The Pacific Northwest Ballet School is recognized as one of the top ballet training institutions in the United States. Every year the school performs a one-act story ballet for the general public on the same stage that the professional dancers use. This year's ballet is the charming and beloved ballet "Snow White." Choreographer Bruce Wells, using music by Jules Massenet, created "Snow White" specifically for the uninitiated and the very young. Shorter than a movie, the one-hour performances require no intermission.
"Snow White" is accompanied by an onstage narrator (local actor Tim Hyland, who has performed in 25 productions at Seattle Children’s Theatre). The narrator serves to guide the audience through the story. However, it may still be helpful to explain in advance to younger viewers that “and then they danced” is a big part of the performance. When she saw "Snow White" three years ago, my then-six-year-old confused herself by trying to find literal meaning in every moment of the dance.
Despite that small difficulty, she was thrilled that the dancers — there are more than 70 of them — were all children and teenagers. The seven dwarves, who were danced by the smallest students in the performance, particularly captured her fancy.
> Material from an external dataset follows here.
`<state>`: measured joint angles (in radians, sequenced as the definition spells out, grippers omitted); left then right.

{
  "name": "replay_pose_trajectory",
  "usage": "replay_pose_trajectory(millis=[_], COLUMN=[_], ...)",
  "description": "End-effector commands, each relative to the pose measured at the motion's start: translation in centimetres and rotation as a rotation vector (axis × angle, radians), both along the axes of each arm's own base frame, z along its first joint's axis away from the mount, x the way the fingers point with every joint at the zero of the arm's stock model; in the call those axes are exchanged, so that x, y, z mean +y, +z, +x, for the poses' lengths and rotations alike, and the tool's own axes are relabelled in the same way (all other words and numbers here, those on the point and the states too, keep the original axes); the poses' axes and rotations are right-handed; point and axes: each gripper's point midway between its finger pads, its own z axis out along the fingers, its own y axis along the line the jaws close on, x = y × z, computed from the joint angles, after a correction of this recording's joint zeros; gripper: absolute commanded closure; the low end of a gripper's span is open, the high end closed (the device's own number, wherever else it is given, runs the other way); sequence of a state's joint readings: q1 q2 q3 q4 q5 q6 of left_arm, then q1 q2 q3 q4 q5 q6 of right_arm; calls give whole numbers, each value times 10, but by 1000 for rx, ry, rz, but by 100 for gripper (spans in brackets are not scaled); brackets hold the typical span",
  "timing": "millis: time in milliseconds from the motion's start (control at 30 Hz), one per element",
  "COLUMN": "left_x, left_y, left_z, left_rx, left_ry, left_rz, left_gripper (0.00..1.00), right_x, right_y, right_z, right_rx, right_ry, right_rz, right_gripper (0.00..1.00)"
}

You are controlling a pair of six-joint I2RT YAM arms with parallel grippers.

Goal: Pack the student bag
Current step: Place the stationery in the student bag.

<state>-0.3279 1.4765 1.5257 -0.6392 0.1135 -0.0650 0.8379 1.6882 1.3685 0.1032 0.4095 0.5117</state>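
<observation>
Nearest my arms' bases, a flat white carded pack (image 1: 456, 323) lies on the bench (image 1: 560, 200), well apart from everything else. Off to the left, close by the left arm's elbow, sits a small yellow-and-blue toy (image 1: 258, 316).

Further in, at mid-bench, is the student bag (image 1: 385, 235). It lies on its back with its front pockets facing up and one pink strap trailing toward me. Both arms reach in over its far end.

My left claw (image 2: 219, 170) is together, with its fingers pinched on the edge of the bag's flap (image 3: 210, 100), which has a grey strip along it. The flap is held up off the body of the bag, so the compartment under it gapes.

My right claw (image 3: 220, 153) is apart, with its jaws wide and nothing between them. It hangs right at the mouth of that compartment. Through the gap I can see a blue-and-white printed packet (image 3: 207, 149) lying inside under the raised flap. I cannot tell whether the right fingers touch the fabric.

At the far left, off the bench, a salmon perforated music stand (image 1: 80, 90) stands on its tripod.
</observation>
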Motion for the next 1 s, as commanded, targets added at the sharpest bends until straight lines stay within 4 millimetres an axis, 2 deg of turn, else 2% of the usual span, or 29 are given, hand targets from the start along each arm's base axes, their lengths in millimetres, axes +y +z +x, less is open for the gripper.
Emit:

The very pretty choreography of "Snow White" is not quite as challenging as what you will see in PNB’s company performances, but the experience is still more akin to watching a professional performance than a student dance recital.
Lovely and accessible dances, beautiful costumes and a familiar, straightforward story make it easy for even the youngest viewers to sit (mostly) quietly for an hour. In an audience full of families, the occassional whispered question or emergency rush to the restroom are more easily overlooked than in an evening performance. Special activities in the lobby — craft projects and mini-dance lessons — make the event feel extra-special and keep little kids occupied until the curtain bell. PNB's "Snow White" is a perfect opportunity to expose younger children to ballet for the first time.
Ready for more ballet?
If your family is ready for the next step in ballet appreciation, the professionals of Pacific Northwest Ballet perform "Director’s Choice" March 16–25. "Director’s Choice" is a mixed rep performance (four short ballets will be performed instead of one full-length one) chosen by artistic director Peter Boal each year to represent the most innovative and exciting choreography in modern ballet. Instead of tutus, at this show expect red leotards and electric violin in "Ulysses Dove’s Red Angels."
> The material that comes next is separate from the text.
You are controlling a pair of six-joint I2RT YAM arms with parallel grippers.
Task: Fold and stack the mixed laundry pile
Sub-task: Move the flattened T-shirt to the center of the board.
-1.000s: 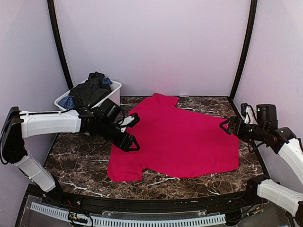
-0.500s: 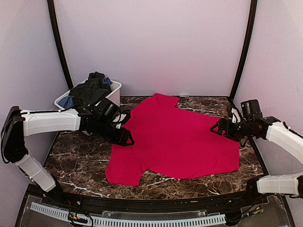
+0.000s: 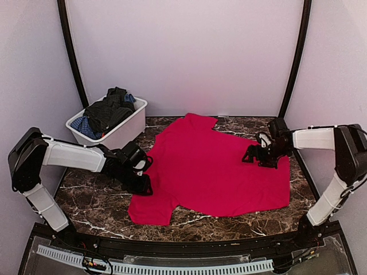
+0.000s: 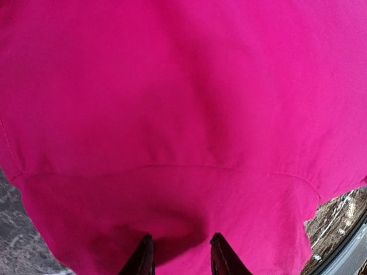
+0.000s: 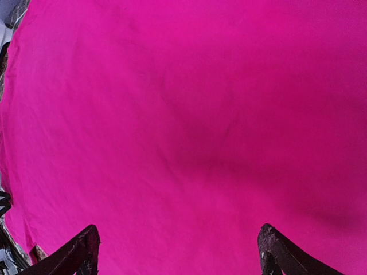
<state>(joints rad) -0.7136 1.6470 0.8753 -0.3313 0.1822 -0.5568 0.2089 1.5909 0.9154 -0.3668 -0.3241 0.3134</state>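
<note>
**Red Garment Spread for Folding: Grippers at Opposite Sides**

The flat, bright red garment [image 3: 218, 166] of soft cloth lies spread on the dark marble tabletop [image 3: 97, 200]. A sleeve-like flap sticks out at its near-left corner. Judge this layout as preparation for a fold, since a flattened garment leaves its edges free to be lifted and carried across.

**Left tool.** The left gripper [image 3: 143, 184] sits low at the left edge of the red garment, just beyond the flap. In the left wrist view its dark fingers [image 4: 143, 260] stand close together, with red fabric showing in the narrow gap. You cannot tell from these views whether the fabric is pinched or only lies under the tips. Treat the grip as unconfirmed.

**Right tool.** The right gripper [image 3: 252, 156] hangs low over the right part of the red garment, inside its right edge. Its jaws are spread wide and hold nothing. Fabric runs unbroken between the tips in the right wrist view.

**Remaining laundry.** Dark charcoal garments [image 3: 109, 112] and a blue checked piece [image 3: 83, 123] are heaped in the white rectangular plastic bin [image 3: 129, 123], beyond the far-left side of the red garment. Keeping them there leaves one item in the working area. No folded stack is visible, so regard the task as at an early stage.
</note>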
Watch for dancing on tables in "One Flat Thing, reproduced" and swinging from harnesses in "Slingerland Duet" (both by William Forsythe). Plus, witness a world premiere choreographed by one of PNB’s own dancers, Ezra Thomson. (Kids might get a kick out of knowing he often performs the role of Herr Drosselmeyer in PNB's "George Balanchine's The Nutcracker").
If you go...
When: There are only three performances of 'Snow White;' buy tickets soon.
Where: Marion Oliver McCaw Hall, 321 Mercer St., Seattle. Find it on the north side of Seattle Center.
Tickets: $25–$60. Every family member must have a ticket, but children’s tickets are on the less expensive end of the range. Purchase online or by phone 206-441-2424.
Parking: The Mercer Garage (around $20) is connected to McCaw Hall by a sky bridge. Other pay lots in the neighborhood have similar pricing. Street parking is limited to 4 hours, and hard to come by. Consider taking transit.